Lui qui s’est montré peu bavard jusqu’à présent annonce, malicieux : «ça va moins rigoler maintenant!» en guise d’introduction à son interprétation électrisée de “Bowling”. Alors que nous comprenons enfin (!) à quoi servaient ces mystérieuses tiges – éclairées à leur base par un projecteur, elles matérialisent des faisceaux de lumière verticaux – des flash tromboscopiques jusqu’à l’épilepsie interviennent en renfort des distorsions de guitare. Une ambiance que l’on retrouvera plus tard sur “La Pleureuse”, interprétation tonitruante qui n’a rien de pleurnichard ou “Pour La Peau”, version électrique après une introduction timide. Seul “Music Hall” viendra apaiser les tensions : cette voix éraillée, accompagnée des notes libres du hautbois et de la chaleur mélancolique des cuivres est capable de procurer des frissons.
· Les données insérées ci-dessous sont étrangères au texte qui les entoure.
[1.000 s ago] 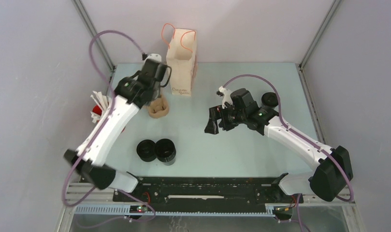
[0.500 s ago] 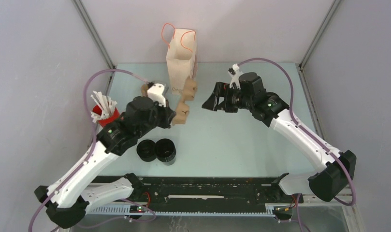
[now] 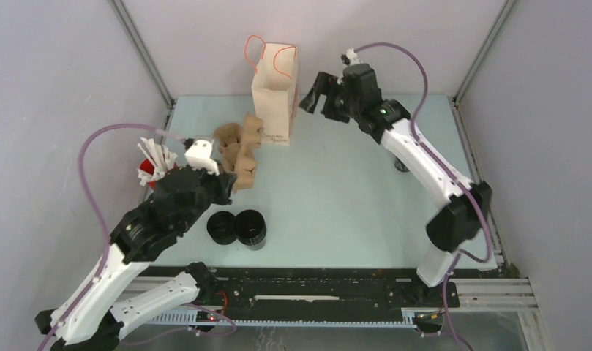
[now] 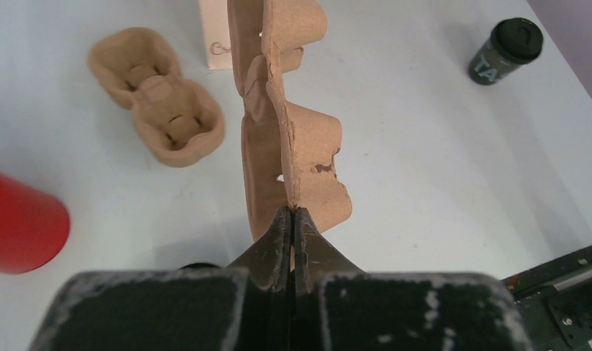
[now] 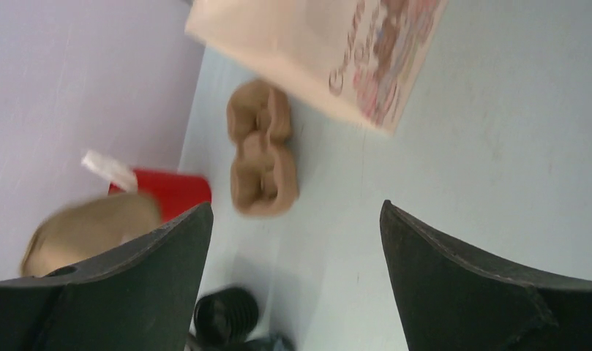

Si Dominique A et ses musiciens reprennent généreusement la majorité des titres qui composent L’Horizon, ils n’en oublient pas pour autant de faire revivre, par fulgurances discrètes, d’autres albums. En témoignent leur version inquiétante de “La Mémoire Neuve”, plombée par cette batterie qui en impose, où la relative douceur de “Exit”, tout en arpèges cristallins. A la fin du concert, Dominique A lance : «c’est le moment de balancer les chaises!», en référence à la passivité confortable du public. En effet, “Retour au Quartier Lointain” a tout du brûlot rock, avec sa guitare saturée et sa batterie haletante. Ce crescendo électrique annonce le final magistral qui revient à “L’Horizon” : le tuba remplace les choeurs de marins, tandis que la trompette divague, comme un lointain écho des baleines en détresse. Seuls restent les cuivres, qui jouent pendant quelques mesures encore, évoquant l’“Anchor’s Song” de … Björk. Une interprétation tout simplement époustouflante, à l’aveu même du chanteur, qui la qualifie, avec son humilité légendaire, de «pas dégueulasse».

Après une ovation bien méritée, Dominique A et son groupe reviennent pour plusieurs rappels. «Tout sera comme avant, quand vous me reverrez», entonne t-il. Une jolie façon de dire au-revoir, pense t-on. Mais Dominique A, plus généreux que jamais, enchaîne avec une version bruitiste de “Adieu, Alma”, et finit d’électriser la foule – enfin debout, enfin dans la fosse – avec son interprétation survitaminée d’“Antonia”.
Tonnerre d’applaudissements. Après un autre faux départ, “Le courage des oiseaux”, rajeuni à grands renforts de batterie, parfait le palmarès. «Merci beaucoup, c’était très chouette», confie t-il. On vous renvoie avec plaisir le compliment, Monsieur Ané.